Sara no respondió. Cada día era lo mismo, levantarse por si acaso venían sus nietos, pero sus nietos no venían y ella en cambio tenía que soportar la mañana y la tarde en compañía de la enfermera. Dio por terminada la conversación, le pidió con voz cortante que hiciera el favor de cerrar las cortinas y de paso la puerta en su camino de salida. La enfermera, aparentemente mansa, obedeció. Pero Sara sabía, porque esa no era una escena nueva, que correría al teléfono más cercano para acusarla con su hija. Ambas, su propia hija y la mujer esa que había contratado para cuidarla, consideraban que forzarla a aguantar otro día de vejez y televisión, era lo más saludable.
Hizo un cálculo rápido, le quedaban por lo menos, unos cuarenta minutos de sueño, el tiempo de la distancia entre la casa de su hija y la suya. Así que volvió a dormirse y Musi con ella.
El sonido de la puerta abriéndose llegó como desde muy lejos. Ya los pasos de su hija se acercaban a la cama. Sara sintió su manita fría acariciándole el rostro, y aún estando dormida pudo sonreír. “Mami” dijo la niña “¿no me vas a llevar a la escuela?” La sonrisa de Sara desapareció. "Hoy no me voy a despertar" dijo sin mayores explicaciones. Había fantaseado con hacer esto durante mucho tiempo, y ahora sucedía espontáneamente. Era justo, después de tantas mañanas de levantarse todavía a oscuras para preparar el uniforme, hacer el desayuno y luego manejar hasta la escuela. De cualquier forma ya debía ser tardísimo y no la dejarían entrar.
“¿Estas enferma mami?", comenzó a llorar la niña. Sara no contestó, giró sobre la cama y se cubrió con las cobijas hasta las orejas. Fue Musi quien respondió. Salió de entre las sábanas transformado en Mangus, la de largos bigotes, y maulló. "Hola Mangus" dijo la niña entre sollozos, Mangus volvió a maullar. Quizá aquel diálogo llegó a prolongarse, Sara ya no lo supo, porque de nuevo quedó arrancada de sus circunstancias, convertida en nadie presente en ningún lugar.
Hubo silencio.
Luego un nuevo salto de gato sobre su cama.

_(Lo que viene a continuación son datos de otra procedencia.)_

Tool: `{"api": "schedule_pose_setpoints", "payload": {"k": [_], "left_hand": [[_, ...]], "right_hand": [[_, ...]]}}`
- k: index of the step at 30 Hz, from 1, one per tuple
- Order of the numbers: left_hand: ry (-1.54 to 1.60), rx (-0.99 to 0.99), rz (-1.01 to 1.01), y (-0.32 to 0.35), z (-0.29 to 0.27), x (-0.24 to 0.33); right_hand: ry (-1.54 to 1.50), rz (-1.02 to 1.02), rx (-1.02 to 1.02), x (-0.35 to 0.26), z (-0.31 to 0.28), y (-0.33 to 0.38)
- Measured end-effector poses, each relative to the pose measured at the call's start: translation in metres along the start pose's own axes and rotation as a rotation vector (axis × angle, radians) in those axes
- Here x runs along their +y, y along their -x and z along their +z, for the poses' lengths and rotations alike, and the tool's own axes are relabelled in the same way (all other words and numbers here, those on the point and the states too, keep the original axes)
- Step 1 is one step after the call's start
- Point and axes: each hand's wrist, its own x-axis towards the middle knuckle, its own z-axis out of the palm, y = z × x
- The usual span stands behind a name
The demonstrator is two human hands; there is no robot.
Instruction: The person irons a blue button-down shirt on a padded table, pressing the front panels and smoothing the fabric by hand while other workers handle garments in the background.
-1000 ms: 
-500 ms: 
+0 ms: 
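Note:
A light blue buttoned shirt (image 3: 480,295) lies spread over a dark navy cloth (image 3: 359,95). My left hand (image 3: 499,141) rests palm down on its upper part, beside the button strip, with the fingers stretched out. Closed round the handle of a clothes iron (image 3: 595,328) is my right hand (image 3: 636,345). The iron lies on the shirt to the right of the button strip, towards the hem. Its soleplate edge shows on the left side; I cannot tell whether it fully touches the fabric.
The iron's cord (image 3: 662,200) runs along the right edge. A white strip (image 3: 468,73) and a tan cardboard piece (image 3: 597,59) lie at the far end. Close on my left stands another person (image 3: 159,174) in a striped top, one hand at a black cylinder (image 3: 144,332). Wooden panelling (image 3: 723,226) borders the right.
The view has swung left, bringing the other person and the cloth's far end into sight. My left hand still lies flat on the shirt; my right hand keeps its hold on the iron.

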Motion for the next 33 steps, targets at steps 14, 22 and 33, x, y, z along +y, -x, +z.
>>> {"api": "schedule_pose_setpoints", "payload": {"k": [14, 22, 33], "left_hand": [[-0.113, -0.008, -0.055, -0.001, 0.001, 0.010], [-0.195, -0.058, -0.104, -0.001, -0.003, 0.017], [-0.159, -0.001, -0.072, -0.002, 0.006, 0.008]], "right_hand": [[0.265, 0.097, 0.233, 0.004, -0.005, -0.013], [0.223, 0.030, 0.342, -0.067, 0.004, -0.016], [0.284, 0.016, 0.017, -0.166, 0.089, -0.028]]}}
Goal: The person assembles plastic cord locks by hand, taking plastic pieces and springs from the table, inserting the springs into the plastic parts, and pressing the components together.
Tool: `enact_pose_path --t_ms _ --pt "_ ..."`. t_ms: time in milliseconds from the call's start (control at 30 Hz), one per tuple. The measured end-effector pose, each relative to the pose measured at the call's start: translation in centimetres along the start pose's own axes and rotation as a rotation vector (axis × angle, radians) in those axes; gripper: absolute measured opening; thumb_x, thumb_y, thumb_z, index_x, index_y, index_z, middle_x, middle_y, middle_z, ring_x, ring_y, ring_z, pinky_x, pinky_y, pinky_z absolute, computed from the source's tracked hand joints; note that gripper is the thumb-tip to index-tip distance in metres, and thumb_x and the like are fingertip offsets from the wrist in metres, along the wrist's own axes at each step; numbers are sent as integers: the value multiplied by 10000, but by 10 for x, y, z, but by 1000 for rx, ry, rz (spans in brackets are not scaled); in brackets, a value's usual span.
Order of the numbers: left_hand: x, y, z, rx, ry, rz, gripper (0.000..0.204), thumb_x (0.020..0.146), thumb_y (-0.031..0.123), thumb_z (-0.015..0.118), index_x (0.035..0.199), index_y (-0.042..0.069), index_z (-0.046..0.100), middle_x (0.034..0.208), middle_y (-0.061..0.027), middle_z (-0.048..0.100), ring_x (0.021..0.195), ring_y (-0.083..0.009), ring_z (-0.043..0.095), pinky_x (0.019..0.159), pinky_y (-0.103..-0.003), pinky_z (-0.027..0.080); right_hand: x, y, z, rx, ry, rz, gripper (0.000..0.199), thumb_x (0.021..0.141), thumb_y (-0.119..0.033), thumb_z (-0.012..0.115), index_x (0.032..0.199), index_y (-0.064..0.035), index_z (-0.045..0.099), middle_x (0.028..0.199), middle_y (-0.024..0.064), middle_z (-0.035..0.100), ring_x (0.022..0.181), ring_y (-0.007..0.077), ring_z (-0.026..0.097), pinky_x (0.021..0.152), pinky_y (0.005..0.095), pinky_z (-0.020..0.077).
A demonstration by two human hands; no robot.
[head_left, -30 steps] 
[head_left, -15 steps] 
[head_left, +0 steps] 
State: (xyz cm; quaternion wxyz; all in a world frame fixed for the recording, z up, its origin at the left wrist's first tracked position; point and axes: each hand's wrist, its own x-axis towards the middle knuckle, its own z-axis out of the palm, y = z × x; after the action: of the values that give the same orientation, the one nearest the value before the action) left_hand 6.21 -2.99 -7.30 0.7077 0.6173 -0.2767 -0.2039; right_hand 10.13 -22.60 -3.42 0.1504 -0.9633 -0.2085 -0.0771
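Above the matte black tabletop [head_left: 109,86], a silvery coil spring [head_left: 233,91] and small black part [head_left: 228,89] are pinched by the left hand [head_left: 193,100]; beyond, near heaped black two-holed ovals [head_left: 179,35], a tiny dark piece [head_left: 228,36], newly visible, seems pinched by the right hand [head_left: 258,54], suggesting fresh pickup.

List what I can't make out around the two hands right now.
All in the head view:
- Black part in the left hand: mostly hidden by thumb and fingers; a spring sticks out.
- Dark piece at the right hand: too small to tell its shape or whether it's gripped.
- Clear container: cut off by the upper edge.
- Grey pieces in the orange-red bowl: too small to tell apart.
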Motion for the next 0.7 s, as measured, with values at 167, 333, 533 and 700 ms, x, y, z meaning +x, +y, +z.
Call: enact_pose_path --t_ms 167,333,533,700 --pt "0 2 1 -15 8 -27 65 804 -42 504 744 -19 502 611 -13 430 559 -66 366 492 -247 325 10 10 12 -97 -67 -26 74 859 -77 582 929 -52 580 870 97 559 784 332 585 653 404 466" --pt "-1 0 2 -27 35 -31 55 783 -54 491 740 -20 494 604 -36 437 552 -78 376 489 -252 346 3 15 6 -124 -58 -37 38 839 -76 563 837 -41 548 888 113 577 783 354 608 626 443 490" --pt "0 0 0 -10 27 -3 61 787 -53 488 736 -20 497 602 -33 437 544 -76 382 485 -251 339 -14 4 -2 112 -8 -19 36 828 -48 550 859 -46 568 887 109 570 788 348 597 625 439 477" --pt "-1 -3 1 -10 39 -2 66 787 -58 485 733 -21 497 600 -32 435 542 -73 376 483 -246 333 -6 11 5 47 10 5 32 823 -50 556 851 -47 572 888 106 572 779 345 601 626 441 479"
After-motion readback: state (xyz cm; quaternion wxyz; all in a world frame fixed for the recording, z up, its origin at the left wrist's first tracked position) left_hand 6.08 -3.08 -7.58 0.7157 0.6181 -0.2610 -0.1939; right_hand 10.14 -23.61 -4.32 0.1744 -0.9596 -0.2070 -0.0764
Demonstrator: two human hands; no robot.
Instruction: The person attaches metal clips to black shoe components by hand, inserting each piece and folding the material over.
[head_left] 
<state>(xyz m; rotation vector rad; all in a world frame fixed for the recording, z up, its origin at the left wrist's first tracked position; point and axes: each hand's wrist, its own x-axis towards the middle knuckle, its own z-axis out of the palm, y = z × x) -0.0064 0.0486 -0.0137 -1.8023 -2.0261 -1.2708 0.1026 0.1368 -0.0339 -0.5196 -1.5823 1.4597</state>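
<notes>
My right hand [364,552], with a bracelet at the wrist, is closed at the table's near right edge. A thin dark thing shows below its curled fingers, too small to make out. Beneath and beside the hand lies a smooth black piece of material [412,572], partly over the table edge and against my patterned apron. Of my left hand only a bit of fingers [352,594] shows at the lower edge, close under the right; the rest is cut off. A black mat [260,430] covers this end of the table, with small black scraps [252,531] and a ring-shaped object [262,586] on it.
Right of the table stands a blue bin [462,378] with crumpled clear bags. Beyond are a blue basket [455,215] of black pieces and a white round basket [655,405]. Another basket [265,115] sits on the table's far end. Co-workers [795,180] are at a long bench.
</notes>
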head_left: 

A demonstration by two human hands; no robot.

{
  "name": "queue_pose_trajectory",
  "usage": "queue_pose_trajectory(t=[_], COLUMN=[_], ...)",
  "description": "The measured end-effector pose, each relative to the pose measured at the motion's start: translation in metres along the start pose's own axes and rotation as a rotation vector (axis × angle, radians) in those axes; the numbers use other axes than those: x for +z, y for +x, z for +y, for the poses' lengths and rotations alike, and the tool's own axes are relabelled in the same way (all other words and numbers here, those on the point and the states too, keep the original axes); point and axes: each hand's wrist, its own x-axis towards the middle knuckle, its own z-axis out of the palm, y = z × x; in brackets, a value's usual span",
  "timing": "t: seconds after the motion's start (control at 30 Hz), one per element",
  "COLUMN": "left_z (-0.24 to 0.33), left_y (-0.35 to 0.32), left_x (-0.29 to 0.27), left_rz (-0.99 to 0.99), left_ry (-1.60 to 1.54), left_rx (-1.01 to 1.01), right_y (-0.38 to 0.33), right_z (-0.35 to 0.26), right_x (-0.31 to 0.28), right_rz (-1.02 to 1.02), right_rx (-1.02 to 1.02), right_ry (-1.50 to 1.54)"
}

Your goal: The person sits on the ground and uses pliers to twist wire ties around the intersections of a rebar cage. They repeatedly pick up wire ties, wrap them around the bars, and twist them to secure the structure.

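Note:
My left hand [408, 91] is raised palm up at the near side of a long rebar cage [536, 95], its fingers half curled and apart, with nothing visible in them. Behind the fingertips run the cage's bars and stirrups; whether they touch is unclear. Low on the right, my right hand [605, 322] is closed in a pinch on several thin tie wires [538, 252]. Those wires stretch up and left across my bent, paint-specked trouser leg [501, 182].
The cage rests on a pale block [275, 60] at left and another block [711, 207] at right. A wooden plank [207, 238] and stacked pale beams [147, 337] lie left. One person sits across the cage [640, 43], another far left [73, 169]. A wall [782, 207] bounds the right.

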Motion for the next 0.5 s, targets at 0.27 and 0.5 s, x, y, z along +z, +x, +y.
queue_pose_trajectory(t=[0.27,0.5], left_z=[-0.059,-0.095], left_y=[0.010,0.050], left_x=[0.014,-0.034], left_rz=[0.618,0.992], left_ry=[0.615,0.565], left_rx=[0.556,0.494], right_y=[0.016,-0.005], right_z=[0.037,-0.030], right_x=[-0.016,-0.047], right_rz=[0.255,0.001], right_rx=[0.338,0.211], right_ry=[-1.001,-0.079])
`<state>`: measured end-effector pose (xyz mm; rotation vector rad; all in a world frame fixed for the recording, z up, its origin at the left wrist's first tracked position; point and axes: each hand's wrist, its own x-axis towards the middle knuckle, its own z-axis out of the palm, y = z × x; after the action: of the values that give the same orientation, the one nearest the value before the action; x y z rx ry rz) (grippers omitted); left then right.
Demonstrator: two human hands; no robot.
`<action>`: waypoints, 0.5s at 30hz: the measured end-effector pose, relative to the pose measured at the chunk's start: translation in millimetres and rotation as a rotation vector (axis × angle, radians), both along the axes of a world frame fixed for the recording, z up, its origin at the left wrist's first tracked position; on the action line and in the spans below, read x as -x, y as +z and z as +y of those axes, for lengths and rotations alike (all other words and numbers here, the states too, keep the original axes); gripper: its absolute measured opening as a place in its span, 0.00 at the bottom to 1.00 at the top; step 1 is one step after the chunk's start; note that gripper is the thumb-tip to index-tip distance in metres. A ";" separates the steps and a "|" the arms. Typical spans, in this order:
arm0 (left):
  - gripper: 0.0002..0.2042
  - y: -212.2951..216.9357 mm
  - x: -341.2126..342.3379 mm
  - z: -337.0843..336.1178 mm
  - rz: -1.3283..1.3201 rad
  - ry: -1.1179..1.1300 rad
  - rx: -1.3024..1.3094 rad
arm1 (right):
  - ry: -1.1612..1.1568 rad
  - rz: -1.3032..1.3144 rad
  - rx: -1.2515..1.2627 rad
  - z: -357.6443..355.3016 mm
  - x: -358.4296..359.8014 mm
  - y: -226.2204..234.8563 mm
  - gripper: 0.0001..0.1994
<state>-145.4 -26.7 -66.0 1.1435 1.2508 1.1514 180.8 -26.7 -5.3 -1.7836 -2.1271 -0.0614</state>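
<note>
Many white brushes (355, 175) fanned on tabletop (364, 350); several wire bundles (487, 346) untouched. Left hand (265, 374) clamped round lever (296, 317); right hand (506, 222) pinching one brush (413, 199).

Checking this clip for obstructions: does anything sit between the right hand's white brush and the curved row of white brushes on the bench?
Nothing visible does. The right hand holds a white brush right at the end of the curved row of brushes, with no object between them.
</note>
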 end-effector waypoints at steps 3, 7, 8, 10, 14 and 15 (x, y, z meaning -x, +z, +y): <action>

Esta vez era se trataba de un gato grande, demasiado grande, gigantesco. A cada paso la aplastaba con sus patazas. Parsimonioso el felino se reclinó sobre ella y su pelaje comenzó a asfixiarla. Sara se retorció, luchó por quitárselo de encima, por recuperar el aliento. Con todo el animal permanecía inmutable. En medio del forcejeo logró gritar, y gritó con toda la fuerza de sus pulmones, hasta que unos pasos apurados aparecieron en la recámara.
"¡Fuera de ahí bicho!" gritó una voz femenina, el peso desapareció. Sara pudo respirar. Una mano grande le acercó un chupón y Sara lo succionó con avidez, hasta que la impresión pasó. Sintió que la levantaban, que la llevaban por distintas habitaciones. Reconoció el olor de su padre (tabaco con vainilla), la llevaba en brazos. “Se llama Sara”, le dijo a alguien más, "Despierta Sara, deja que vean tus ojos", pero ella lo ignoró. La acunaba torpemente, agitándola con brusquedad. Casi estuvo agradecida cuando finalmente la depositó en una cama de sábanas ásperas. Su padre continuó hablando con la otra persona mientras la cama comenzó a moverse.
Hubo puertas que se abrieron a su paso, recorría una habitación tras otra, como si fuera un largo paseo. Luego de improviso la camilla se detuvo. Su hija estaba ahí, hablándole al oído. “Mamá” decía, “despierta, te van a poner los santos óleos”. Ya molesta, Sara repitió por tercera vez que no despertaría. Extrañamente nadie la interpeló.
Todos se habían ido, quizá esta vez la dejarían al fin en paz.
Otro gato saltó sobre su cama y se acomodó junto a sus piernas. Luego otro, Musi de nuevo, se metió bajo las cobijas. Mangus llegó y se recostó sobre su cadera. Y Juana y Benito y Toña compartieron el espació que quedaba libre en su almohada. Por ultimo el salto de Micha que se hizo ovillo pegada a su espalda. Entonces y solamente entonces Sara pudo dormir ya sin interrupciones.